12.中国の古代文明(秦・漢帝国)
12.中国の古代文明(秦・漢帝国)
1. 秦の統一
外征にも積極的で、北方の匈奴に対しては戦国時代につくられた長城を修築して備え(万里の長城)、匈奴に対し大軍を派遣した。南方は華南に遠征を行い、南越を平定して南海郡以下の3軍を設置した。しかし、始皇帝の急激な改革と過酷な支配は民衆の反発を招き、陳勝・呉広が指導する農民反乱を機に各地で反乱(陳勝・呉広の乱)がおこり、秦はわずか15年で滅亡した。
2. 前漢
秦の滅亡後、農民出身の劉邦は楚の名門出身の項羽を破り、紀元前202年、中国を統一して皇帝の位につき(高祖(漢))、漢王朝を建て、都を長安においた。彼は郡県制と封建制を併用した郡国制を施行した。しかしその後、漢は諸侯権力の削減をはかり、それに抵抗する呉楚七国の乱(紀元前154)を鎮圧し、中央集権体制を確立した。

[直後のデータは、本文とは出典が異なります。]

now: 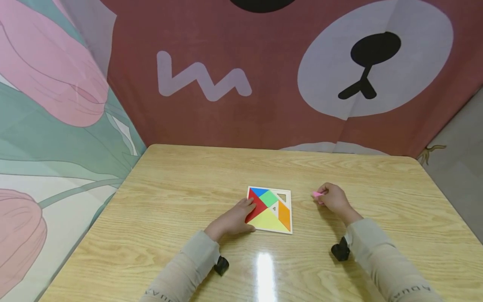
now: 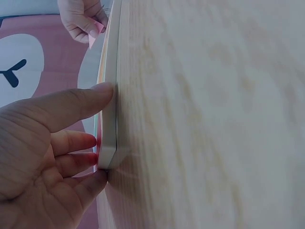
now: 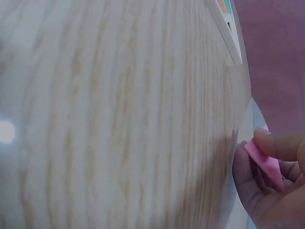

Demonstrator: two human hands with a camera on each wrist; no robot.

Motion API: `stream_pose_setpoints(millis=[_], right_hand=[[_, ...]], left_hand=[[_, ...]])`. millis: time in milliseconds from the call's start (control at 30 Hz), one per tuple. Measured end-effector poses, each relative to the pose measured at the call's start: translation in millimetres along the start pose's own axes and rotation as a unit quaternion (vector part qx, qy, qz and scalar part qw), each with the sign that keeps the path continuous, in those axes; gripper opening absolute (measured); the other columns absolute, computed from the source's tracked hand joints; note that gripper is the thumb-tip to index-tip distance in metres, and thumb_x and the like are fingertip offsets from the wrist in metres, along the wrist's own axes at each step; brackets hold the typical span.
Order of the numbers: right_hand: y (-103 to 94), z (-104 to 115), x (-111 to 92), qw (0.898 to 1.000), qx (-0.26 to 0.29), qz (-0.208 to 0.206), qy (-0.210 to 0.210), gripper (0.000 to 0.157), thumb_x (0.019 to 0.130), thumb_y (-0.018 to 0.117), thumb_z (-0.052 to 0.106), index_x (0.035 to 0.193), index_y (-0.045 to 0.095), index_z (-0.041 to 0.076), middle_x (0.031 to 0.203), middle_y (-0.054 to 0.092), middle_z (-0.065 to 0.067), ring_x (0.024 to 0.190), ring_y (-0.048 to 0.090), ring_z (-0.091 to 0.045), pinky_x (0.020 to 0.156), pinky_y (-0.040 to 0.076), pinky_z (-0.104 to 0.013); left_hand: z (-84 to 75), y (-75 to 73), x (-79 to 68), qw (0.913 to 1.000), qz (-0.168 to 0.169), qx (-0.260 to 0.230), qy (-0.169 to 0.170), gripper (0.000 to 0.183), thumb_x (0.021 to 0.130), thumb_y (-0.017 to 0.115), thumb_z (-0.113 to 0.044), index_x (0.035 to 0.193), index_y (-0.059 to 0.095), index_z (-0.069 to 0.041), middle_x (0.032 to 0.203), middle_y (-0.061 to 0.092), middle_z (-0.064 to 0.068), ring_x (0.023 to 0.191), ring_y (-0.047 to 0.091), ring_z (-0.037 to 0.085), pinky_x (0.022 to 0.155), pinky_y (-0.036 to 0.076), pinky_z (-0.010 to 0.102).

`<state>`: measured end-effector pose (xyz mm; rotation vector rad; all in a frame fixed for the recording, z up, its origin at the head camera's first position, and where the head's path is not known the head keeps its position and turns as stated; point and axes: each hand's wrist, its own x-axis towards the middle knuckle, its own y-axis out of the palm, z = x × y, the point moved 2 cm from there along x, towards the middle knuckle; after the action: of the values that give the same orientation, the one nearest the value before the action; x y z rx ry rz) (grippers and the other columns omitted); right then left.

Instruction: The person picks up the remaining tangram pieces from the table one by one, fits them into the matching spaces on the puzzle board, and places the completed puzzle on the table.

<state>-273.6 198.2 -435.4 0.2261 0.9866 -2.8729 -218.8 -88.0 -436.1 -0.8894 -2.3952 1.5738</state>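
Right hand (image 1: 334,199): grip pinches a pink piece (image 1: 317,194), apart from the white frame (image 1: 288,198) on the desk (image 1: 196,176); fingers mask its full outline. Left hand (image 1: 235,216): grip loose, fingertips on the red piece (image 1: 260,207), partly hiding it from me, thumb at frame's edge. Also inside: blue piece (image 1: 258,191), green piece (image 1: 268,198), yellow piece (image 1: 269,220), orange piece (image 1: 284,216).

A puzzle tray (image 1: 288,198) lay on the table (image 1: 151,218) before you, your left hand (image 1: 237,217) at its left edge; to its right, your right hand (image 1: 333,198) held a piece (image 1: 318,195). Beyond stood a backdrop (image 1: 271,113).
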Motion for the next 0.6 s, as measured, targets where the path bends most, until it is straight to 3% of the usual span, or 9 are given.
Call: stream_pose_setpoints(millis=[267, 600], right_hand=[[4.4, -2.2, 0.9, 1.000, 0.023, 0.007, -0.006, 0.016, 0.080, 0.056, -0.004, 0.093, 0.048, -0.010, 0.080, 0.051, -0.015, 0.062, 0.053, -0.013, 0.056, 0.048, -0.024], [9.6, 2.2, -1.1, 0.999, 0.029, 0.015, -0.029, 0.029, 0.078, 0.054, -0.009, 0.106, 0.051, -0.010, 0.080, 0.048, -0.015, 0.067, 0.050, -0.017, 0.055, 0.049, -0.024]], left_hand=[[0.3, 0.3, -0.2, 1.0000, 0.001, -0.001, 0.000, 0.068, 0.077, 0.064, -0.026, 0.132, 0.033, 0.000, 0.140, 0.022, 0.012, 0.128, 0.013, 0.025, 0.102, 0.018, 0.032], [1.0, 0.5, 0.2, 1.0000, -0.002, -0.003, 0.000, 0.068, 0.077, 0.064, -0.026, 0.132, 0.033, 0.000, 0.140, 0.021, 0.011, 0.128, 0.013, 0.025, 0.102, 0.018, 0.032]])
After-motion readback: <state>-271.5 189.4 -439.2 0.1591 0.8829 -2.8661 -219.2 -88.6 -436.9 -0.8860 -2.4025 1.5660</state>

帝位に就いた武帝(漢)は、董仲舒の意見により儒学を官学化し、法治主義に徳治主義を併用することで専制政治の冷酷さを補った。武帝は対外積極策をとり、しばしば匈奴に対して遠征軍を送った。西は匈奴の挟撃をもくろんで張騫を大月氏に派遣した。この目的は達成されなかったが、西域の事情が初めてもたらされ、のちの西域交通路をひらくきっかけとなった。また、南は南海郡など9郡を建て、東北は朝鮮北部に楽浪郡など4郡をおいた。しかし、こうした大遠征は国家財政を圧迫したため、武帝は塩・鉄・酒の専売、均輸・平準などの経済統制策を行い、さらに重税を課して財政難を乗り切ろうとした。このため農民は没落・流民化し、豪族の支配下に吸収されていった。漢は外戚、宦官の権力争いや豪族の巨大化により衰退し、1世紀初めに外戚の王莽が新(王朝)を建国した。王莽は周代の制度を復活させようと、実情に合わない改革を進めたため、赤眉の乱や地方豪族の反乱がおこり、わずか15年で滅亡した。
3. 後漢
新(中国)を倒して洛陽を都に漢を復興したのが、豪族をまとめた劉秀つまり後漢の光武帝(漢)である。後漢は初め内政に力を入れたが、明帝(漢)・和帝(漢)の時代には匈奴を討ち、西域経営も積極的に進めた。西域都護の班超はカスピ海以東の50余カ国を服属させ、部下の甘英を大秦国(ローマ帝国)に派遣した。
一方、豪族の進出は、小農民を直接納税者として把握し財政の確保をはかる国家権力の根本を動揺させた。さらに広大な土地を集めた豪族は勢力をのばし、官吏登用法(郷挙里選)によって官僚として中央官界に進出するようになった。その後、中央政界では外戚、宦官の権力闘争がおき、さらに党錮の禁という、宦官による官僚・学者に対する弾圧もあったため、政治は混乱した。政治の混乱は農民を疲弊させて反乱が頻発した。
184年、張角が指導した太平道という宗教結社を主体とした、黄巾の乱がおこり、混乱のなかで豪族の武装化が進み、豪族の群雄割拠状態のなかで、後漢は220年に滅んだ。